Благодаря тому, что, выражаясь метафорически, память и смысл работают рука об руку, порождение личностного смысла способно вызывать определенные физиологические и биохимические изменения в организме. Прошлый опыт структурируется в образы воспоминаний благодаря решению поставленной задачи на смысл.
Собственно говоря именно поэтому, рассмотренные выше хронотопические по своей природе приемы психотерапии способны оказывать действенное воздействие на организм. С использованием хронотопических схем удается вызывать процесс воспоминания, который, как пишут В.Д.Тополянский, М.В.Струковская: “…способен возрождатъ в итоге те же биохимические сдвиги, которые определяли в сумме фиксацию предшествующего опыта… Особая роль долговременной памяти в механизмах афферентного синтеза обусловливает огромное влияние ее на клиническую картину и течение психосоматического страдания… процессы памяти выступают в качестве базисных механизмов, обеспечивающих преодоление затянувшегося состояния нестабилъности…”(
Вышеприведенные рассуждения позволяют по-иному взглянуть на некоторые аспекты работы памяти, которые, как правило, остаются вне поля зрения традиционных когнитивистски ориентированных исследований, направленных по преимуществу, на изучение когнитивных аспектов памяти, элементарных процессов запоминания, репродукции, удержания и в гораздо меньшей степени таких сложных актов человеческой психики и сознания, как процессы воспоминания, осознания, осмысления и переосмысления. Одна из причин сложившегося положения, методологическая неготовность исследователей к анализу столь сложных явлений психики, отсутствие адекватных средств анализа и т. д.

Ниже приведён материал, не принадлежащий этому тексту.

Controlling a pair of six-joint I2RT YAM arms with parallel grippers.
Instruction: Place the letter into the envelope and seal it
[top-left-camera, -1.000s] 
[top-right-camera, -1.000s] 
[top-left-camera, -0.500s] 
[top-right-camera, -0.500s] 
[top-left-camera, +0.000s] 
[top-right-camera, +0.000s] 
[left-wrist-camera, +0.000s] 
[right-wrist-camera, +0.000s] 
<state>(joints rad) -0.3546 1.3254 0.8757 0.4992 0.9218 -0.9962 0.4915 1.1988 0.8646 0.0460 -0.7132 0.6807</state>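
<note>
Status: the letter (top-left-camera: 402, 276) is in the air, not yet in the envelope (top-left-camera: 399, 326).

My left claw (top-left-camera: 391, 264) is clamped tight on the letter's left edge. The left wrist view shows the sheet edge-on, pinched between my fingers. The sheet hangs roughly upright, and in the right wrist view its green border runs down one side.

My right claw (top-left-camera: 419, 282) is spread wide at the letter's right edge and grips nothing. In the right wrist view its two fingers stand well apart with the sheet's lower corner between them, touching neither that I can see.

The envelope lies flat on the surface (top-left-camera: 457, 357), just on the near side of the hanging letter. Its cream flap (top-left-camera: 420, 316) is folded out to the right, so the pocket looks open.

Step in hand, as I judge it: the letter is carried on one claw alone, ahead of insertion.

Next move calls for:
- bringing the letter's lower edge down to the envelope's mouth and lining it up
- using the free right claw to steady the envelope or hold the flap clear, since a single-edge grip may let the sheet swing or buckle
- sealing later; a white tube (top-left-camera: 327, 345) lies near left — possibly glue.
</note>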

Следует признать, как это ни парадоксально, что несмотря на громадное количество исследований памяти, мы крайне мало знаем о том, как она работает. Еще менее мы осведомлены о том как на нее воздействовать, как ею управлять и развивать. В отличии от таких актов как, скажем, запоминание, воспроизведение или удержание, более сложные акты памяти, такие как воспоминания, рассматриваются как некий стихийный, неуправляемый процесс, неподвластный нашей воле. Создается впечатление, что многие исследователи разделяют то представление о процессе воспоминания, которое описывает М.Пруст: “Во всем этом много случайного, и последняя случайность – смерть – часто не дает нам дождаться милостей, коими нас оделяет такая случайность как память… Так же обстоит и дело с нашим прошлым. Пытаться воскресить его – напрасный труд, все усилия нашего сознания тщетны. Прошлое находится вне пределов его досягаемости, в какой-нибудь вещи, в том ощущении, какое мы от него получаем, там где мы меньше всего ожидали его обнаружить. Найдем ли мы эту вещь при жизни или так и не найдем – это чистая случайность” (1973, с.72).
В контексте наших предварительных исследований можно полагать, что, по-видимому, работа памяти во многом строится на разноуровневых хронотопических схемах, которые можно уподобить строительным лесам, на которых возводится или вернее ткется паутина памяти, разыгрывается драма воспоминаний, прозрений и предвосхищений. В этом плане справедлив подход, развиваемый В.Я.Ляудис: “Мы рассматриваем процесс развития памяти человека как формирование особых способов организации его собственной деятельности во временной протяженности, включающих соотнесение прошлого, настоящего, будущего” (1976, с.220).
Очевидно, могут существовать разные способы организации человеческого опыта во временной протяженности. Как уже отмечалось, одной из форм хронотопических схем действий, выработанных в культуре является дневниковая деятельность – регистрация жизненных событий.
В связи с этим можно сказать, что вся мемуарно-дневниковая активность человека, построенная, как показал наш анализ дневниковой деятельности, на определенных хронотопических схемах, может выступать как средство, вызывающее, так сказать, “самоиндуцированный психотерапевтический процесс”.
Под этим углом зрения было бы любопытно рассмотреть, к примеру, творчество Марселя Пруста, который считается создателем в литературе новаторского метода, опирающегося на активную роль памяти и воспоминаний. Однако, такое рассмотрение нуждается в развернутом психологическом исследовании, которое невозможно здесь привести. Попытаемся лишь в краткой, почти тезисной форме привести ряд рассуждений, которые все же, на наш взгляд, достаточно настойчиво указывают на существование вышеупомянутой закономерности. О роли воспоминаний в творчестве М.Пруста пишет А.Г.Андреев: “Однако если он и изображает, то стараясь все же руководствоваться личным опытом, держаться в рамках воспоминания, во всяком случае, внушает читателю убеждение в том, что весь отраженный им мир – содержимое его сознания, все персонажи романа – его родные и лично знакомые лица, а роман – всего-навсего дневник” (1968, с.57).